**Task instructions**
Below are several records. Retype exactly those lines running from the one with "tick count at" through the one with "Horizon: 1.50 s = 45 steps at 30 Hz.", end lines included, and no others.

[Records from a data source]
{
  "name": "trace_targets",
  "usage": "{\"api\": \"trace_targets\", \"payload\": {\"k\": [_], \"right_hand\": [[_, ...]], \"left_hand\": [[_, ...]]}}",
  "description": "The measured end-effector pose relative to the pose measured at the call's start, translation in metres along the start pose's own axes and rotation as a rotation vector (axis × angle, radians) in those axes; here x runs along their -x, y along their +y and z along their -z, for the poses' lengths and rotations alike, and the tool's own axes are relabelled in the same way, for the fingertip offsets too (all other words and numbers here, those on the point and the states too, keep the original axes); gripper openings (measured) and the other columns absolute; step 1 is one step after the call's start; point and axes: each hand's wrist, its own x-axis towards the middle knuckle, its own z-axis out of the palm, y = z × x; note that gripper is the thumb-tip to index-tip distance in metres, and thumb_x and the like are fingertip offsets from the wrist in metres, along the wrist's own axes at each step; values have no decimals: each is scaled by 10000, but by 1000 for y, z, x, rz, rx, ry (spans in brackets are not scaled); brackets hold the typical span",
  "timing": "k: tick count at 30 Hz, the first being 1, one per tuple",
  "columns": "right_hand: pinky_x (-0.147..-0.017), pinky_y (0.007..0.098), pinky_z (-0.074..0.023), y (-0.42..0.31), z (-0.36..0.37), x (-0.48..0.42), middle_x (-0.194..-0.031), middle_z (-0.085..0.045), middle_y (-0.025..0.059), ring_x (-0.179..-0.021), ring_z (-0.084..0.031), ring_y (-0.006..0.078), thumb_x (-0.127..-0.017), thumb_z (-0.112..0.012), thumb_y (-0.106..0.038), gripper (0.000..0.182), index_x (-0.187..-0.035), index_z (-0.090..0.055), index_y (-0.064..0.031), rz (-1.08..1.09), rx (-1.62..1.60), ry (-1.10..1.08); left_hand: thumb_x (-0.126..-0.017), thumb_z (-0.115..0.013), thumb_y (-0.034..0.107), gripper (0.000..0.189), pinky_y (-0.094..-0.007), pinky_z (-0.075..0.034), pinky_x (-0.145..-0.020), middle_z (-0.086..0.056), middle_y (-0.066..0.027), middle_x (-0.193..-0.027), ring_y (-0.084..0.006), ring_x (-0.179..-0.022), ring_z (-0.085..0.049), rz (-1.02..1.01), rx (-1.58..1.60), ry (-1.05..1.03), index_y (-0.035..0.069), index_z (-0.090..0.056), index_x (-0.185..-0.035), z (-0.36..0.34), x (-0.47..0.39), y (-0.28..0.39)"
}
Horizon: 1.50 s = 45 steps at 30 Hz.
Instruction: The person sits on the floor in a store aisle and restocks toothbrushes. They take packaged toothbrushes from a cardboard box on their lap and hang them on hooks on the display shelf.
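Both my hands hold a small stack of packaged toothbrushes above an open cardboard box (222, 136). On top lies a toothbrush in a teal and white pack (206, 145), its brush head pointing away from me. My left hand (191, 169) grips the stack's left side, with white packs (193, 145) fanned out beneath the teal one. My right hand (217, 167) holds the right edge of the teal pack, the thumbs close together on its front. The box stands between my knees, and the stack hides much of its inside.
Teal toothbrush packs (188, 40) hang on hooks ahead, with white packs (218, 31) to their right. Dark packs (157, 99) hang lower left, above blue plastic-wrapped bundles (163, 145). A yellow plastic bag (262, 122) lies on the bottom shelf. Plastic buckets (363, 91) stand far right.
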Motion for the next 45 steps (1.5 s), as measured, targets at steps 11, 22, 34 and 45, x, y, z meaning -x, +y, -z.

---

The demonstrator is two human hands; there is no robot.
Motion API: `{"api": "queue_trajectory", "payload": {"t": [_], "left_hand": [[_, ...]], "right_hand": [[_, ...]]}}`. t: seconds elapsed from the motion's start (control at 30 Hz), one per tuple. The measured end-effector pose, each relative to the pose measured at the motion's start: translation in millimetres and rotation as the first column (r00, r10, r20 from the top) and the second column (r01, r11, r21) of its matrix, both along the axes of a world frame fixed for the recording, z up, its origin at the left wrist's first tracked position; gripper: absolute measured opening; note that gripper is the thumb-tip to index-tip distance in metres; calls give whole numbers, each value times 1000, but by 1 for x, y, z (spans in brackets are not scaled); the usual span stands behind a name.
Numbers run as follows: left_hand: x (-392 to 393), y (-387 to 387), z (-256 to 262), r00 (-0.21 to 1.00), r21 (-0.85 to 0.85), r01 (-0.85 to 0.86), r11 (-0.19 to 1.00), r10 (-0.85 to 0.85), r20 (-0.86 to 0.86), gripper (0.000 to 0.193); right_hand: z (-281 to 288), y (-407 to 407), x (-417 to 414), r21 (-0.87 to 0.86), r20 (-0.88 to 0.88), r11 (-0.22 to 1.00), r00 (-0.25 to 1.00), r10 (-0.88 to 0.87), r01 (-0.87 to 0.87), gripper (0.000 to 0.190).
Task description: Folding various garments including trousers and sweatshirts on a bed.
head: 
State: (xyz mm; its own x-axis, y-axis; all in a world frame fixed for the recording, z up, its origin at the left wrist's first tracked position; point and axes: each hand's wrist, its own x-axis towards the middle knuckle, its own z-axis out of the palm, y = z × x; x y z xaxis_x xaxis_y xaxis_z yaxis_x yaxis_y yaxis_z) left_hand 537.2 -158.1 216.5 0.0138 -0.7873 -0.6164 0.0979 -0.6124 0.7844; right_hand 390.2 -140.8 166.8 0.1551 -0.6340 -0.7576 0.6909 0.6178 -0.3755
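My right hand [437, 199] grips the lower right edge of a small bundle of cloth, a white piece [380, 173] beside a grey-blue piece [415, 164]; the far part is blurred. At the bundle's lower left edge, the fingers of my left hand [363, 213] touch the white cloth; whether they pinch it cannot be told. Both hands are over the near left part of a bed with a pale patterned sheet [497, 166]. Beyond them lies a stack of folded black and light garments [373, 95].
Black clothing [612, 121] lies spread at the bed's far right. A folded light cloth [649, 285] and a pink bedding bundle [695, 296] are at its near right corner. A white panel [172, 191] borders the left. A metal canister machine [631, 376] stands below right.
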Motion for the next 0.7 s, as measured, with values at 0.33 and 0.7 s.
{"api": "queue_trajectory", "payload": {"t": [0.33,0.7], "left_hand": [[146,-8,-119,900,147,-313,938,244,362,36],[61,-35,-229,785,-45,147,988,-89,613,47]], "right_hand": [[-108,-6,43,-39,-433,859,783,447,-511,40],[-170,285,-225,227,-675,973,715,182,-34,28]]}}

**Solution for this task**
  "timing": "k: tick count at 30 Hz, the first being 1, one per tuple",
  "columns": "right_hand: pinky_x (-0.147..-0.017), pinky_y (0.007..0.098), pinky_z (-0.074..0.023), y (-0.42..0.31), z (-0.36..0.37), x (-0.48..0.42), middle_x (-0.194..-0.031), middle_z (-0.085..0.045), middle_y (-0.025..0.059), ring_x (-0.179..-0.021), ring_z (-0.084..0.031), ring_y (-0.006..0.078), thumb_x (-0.127..-0.017), thumb_z (-0.112..0.012), thumb_y (-0.106..0.038), gripper (0.000..0.182), index_x (-0.187..-0.035), index_z (-0.090..0.055), index_y (-0.064..0.031), rz (-1.08..1.09), rx (-1.62..1.60), ry (-1.10..1.08); left_hand: thumb_x (-0.126..-0.017), thumb_z (-0.115..0.013), thumb_y (-0.034..0.107), gripper (0.000..0.189), pinky_y (-0.094..-0.007), pinky_z (-0.075..0.034), pinky_x (-0.145..-0.020), middle_z (-0.086..0.056), middle_y (-0.066..0.027), middle_x (-0.193..-0.027), ring_y (-0.084..0.006), ring_x (-0.179..-0.022), ring_z (-0.085..0.049), rz (-1.02..1.01), rx (-1.58..1.60), ry (-1.05..1.03), index_y (-0.035..0.069), index_z (-0.090..0.056), index_x (-0.185..-0.035), z (-0.36..0.34), x (-0.47..0.39), y (-0.28..0.39)"
}
Horizon: 1.50 s = 45 steps at 30 Hz.

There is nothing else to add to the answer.